Coming full circle: A Habitat leader shares her story

Lynda Henriksen, director of communications and fund development at Habitat Brant-Norfolk, shares how she’s seen firsthand  through her own life and by working at Habitat — just how important the role of stable housing can play in lifting people up.

A wall on a build site.

The coronavirus pandemic has changed everything about the world as we knew it.

Families continue to cope with the loss of loved ones, of jobs, of stability. Many have deep feelings of uncertainty, of not knowing — for the very first time in their lives — if they will make ends meet. For many others, these feelings aren’t new. 

Although millions live in the chaos of housing instability and economic insecurity, it’s not always visible. People in survival mode develop extraordinary skills to mask their true circumstances. This was the story for much of my life.

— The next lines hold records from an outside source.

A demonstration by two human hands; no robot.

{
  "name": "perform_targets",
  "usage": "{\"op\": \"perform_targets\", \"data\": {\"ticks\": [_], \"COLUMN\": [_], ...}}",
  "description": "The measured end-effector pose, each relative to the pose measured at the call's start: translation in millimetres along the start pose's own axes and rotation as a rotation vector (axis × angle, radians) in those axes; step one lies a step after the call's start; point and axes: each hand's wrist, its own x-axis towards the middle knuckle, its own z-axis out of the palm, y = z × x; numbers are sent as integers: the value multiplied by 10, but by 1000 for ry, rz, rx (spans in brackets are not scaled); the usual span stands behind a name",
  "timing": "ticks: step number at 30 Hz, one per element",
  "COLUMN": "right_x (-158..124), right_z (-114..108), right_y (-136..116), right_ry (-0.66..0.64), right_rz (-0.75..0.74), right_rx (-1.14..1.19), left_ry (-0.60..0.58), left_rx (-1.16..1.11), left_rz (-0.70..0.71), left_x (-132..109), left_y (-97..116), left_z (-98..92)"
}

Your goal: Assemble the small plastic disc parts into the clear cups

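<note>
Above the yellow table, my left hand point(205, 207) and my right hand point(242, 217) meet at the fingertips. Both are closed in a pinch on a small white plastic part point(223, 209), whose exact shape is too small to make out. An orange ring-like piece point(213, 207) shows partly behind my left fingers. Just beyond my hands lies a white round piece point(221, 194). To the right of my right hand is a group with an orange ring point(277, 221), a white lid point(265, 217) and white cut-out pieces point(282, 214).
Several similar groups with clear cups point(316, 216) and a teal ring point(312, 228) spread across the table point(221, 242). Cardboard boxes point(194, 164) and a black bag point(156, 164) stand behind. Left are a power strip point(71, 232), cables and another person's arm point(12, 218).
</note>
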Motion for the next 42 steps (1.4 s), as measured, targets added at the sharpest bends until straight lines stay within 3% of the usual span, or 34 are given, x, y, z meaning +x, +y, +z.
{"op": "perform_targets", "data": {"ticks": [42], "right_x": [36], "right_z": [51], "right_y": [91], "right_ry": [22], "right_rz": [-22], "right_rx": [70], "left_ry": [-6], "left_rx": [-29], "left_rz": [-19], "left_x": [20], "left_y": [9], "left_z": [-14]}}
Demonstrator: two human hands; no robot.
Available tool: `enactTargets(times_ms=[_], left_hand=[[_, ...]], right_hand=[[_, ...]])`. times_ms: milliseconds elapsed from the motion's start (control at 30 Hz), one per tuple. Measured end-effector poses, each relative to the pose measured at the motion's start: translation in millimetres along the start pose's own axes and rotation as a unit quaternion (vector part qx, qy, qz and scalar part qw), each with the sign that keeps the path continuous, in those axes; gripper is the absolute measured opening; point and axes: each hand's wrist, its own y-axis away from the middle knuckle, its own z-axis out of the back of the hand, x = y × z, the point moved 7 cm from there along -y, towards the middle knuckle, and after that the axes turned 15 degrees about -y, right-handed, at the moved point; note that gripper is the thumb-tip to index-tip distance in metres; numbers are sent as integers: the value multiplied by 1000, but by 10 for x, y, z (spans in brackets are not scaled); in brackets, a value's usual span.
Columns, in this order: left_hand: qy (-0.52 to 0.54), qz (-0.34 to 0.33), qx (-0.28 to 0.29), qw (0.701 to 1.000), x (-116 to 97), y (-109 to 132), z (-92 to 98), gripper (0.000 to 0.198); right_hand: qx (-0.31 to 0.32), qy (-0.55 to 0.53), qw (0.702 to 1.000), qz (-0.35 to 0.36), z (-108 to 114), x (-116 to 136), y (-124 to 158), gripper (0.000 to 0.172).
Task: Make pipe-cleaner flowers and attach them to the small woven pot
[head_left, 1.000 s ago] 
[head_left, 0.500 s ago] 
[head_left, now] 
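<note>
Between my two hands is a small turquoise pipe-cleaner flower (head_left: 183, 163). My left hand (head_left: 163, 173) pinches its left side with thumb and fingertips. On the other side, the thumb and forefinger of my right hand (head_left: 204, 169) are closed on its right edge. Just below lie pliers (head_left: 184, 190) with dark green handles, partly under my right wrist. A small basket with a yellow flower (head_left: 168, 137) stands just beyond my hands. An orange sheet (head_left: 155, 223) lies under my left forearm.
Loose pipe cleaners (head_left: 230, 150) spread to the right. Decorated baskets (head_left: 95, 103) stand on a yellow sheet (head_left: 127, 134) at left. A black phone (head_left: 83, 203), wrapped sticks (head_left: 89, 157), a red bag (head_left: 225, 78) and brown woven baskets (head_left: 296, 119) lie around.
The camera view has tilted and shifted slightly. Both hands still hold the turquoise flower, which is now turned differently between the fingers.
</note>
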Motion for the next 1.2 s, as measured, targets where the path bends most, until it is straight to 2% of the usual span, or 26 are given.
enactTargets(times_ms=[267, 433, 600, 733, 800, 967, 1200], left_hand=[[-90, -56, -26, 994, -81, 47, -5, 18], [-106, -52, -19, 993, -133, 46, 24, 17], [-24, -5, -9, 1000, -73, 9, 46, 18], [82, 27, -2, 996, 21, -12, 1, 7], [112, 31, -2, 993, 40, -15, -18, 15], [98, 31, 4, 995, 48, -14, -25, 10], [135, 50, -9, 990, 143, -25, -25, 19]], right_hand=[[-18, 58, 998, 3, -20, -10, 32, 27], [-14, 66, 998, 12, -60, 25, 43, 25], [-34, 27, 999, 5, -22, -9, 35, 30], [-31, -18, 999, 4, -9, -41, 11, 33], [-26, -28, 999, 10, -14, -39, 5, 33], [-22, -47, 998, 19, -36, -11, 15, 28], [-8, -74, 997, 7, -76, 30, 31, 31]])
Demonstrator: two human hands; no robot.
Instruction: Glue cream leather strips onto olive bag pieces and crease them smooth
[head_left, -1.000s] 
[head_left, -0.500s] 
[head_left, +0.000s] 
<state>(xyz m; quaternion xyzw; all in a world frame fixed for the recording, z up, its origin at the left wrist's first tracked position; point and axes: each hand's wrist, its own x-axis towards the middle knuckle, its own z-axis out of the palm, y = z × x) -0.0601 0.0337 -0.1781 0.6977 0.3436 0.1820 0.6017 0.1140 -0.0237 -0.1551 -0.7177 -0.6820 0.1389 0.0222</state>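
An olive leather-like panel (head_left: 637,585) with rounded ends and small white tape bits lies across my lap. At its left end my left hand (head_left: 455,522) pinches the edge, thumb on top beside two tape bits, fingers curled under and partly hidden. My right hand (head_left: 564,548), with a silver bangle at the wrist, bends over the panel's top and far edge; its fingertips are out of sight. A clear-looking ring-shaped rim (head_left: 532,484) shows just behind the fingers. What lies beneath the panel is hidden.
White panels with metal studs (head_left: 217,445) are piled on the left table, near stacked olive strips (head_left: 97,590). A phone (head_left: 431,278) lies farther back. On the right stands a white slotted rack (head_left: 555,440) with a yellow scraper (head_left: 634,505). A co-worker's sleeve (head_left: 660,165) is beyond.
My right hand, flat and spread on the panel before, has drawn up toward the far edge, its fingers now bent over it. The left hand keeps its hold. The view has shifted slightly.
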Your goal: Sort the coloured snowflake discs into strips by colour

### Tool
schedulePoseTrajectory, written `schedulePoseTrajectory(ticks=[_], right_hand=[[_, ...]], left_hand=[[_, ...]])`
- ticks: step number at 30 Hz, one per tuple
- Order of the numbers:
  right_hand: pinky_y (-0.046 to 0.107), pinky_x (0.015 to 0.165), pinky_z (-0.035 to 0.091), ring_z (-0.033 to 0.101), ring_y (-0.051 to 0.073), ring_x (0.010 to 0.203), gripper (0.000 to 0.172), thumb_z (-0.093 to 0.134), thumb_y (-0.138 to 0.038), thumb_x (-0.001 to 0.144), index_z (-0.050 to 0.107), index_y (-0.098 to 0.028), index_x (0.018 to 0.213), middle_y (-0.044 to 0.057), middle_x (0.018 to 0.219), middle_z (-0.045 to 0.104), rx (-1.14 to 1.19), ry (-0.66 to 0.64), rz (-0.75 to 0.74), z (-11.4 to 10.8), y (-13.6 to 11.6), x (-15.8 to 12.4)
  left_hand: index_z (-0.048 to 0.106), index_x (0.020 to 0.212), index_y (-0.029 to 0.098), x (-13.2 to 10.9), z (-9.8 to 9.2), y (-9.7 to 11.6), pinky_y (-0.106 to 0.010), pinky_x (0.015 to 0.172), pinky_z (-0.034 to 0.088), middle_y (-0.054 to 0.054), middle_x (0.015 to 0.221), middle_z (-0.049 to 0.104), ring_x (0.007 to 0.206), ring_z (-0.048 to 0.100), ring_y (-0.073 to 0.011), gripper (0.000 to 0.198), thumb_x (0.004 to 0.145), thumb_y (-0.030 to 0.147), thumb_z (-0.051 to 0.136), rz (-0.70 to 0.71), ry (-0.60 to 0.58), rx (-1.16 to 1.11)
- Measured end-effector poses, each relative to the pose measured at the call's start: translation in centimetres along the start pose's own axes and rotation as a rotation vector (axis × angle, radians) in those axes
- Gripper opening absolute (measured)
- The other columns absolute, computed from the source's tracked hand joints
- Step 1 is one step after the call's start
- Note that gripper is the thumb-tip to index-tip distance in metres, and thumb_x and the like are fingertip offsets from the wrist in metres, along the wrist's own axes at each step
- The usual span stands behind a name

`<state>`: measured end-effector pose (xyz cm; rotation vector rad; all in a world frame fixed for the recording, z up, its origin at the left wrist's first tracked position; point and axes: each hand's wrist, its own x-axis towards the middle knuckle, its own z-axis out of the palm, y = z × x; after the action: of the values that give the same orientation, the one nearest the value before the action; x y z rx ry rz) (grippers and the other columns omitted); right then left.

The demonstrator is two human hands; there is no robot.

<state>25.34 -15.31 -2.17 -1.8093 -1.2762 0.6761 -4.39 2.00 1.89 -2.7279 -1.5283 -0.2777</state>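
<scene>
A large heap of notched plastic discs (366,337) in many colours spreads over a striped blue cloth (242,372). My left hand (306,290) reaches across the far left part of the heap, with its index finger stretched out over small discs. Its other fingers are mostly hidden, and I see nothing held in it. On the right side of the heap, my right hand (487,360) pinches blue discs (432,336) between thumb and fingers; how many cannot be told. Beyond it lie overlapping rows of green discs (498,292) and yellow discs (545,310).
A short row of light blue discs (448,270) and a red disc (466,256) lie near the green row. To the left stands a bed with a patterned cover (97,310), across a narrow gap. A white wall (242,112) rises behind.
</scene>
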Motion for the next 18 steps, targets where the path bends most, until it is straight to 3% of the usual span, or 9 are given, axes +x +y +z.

My family averted housing insecurity during my childhood only through the generosity of extended family. In my youth, economic insecurity flooded lives in my small town when factories collapsed and fathers, like my own, lost their jobs.

Lynda Henriksen with a sign that reads "Habitat."

Later, during university, my world spun out of control. The trauma of an assault took a heavy toll. From the outside looking in, you might have seen a smart, sensible and independent young woman, but you would have missed how precarious life was. Suddenly nothing in my life felt safe. Not my home, my school or my job.

I sought escape. I couch surfed. I rebuilt my life in small steps. In my mid-twenties, a miracle happened — the birth of my daughter, a beautiful little girl. She changed everything.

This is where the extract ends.